Noise is a thoughtful, well-reasoned, and disarmingly witty examination of a prevalent yet largely misunderstood element of modern life.

Do any of these noises disrupt your life?

The noise of perfectionism: In terms of evolution, the survival of perfectionists is a mystery. In a world that demands adaptation and conformance more than ever, the persistence of perfectionism stands out. But researchers say that Perfectionists are not born, they are made - usually at an early age. Setting high standards is not in and of itself a problem, and it characterizes many successful, happy people. The problems begin when high standards are coupled with a fear of making mistakes, which perfectionists tend to confuse with failure. The noise they hear is the fear that others will lose respect for them if they fail.

The noise of the Imposter Syndrome: In psychological terms, the Imposter Syndrome is a cognitive disturbance that prevents the sufferer from internalizing his or her successes and achievements. It is a source of constant internal noise. Those suffering from this condition often feel that they do not deserve their success or attribute that success to luck. They ignore compliments, but immediately register the slightest criticism. While many are affected by this syndrome at one point or another in their lives, women suffer from it more than men.

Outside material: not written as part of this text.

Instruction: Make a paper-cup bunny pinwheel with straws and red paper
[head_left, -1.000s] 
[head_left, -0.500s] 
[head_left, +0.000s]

Even at a young age, boys tend to blame external factors when things go wrong, while girls tend to blame themselves.

The noise of medical information: Our health, especially when it is deteriorating, is a source of noise that bursts out at the first sign of illness. We wait for the results of our medical tests and the repetitions of those tests (for verification). Will the doctor calm us down or add noise to our lives? Assessing the results and our course of action based on our doctor’s advice is not always so simple. Many doctors don’t know how to evaluate the quantitative data, such as the statistical complexity of a given test, that is vital to presenting medical information clearly to a patient; an incomplete assessment that can easily result in bad decisions and unnecessary noise.. A new generation of doctors needs to emerge - one that is fully competent at understanding and using statistical information within the context of specific cases.

The noise of information: Our desire as consumers for more and more information of all kinds has been called “infomania.” We have turned into infomaniacs who obsessively gather every bit of available information in the foolish hope that it will give meaning to all the other bits. But our brains overflow with unnecessary anxiety when we watch repeat news broadcasts of the most horrifying daily events. Even though the terror has been recycled, we do not react any less strongly because our emotional system, which is hard-wired to react to frightening news, is not designed to temper the fear with a rational assessment. Such constant streams of threatening images create the noise of intense fear. Psychologists believe exposure to more than thirty minutes of news a day may cause anxiety and even depression.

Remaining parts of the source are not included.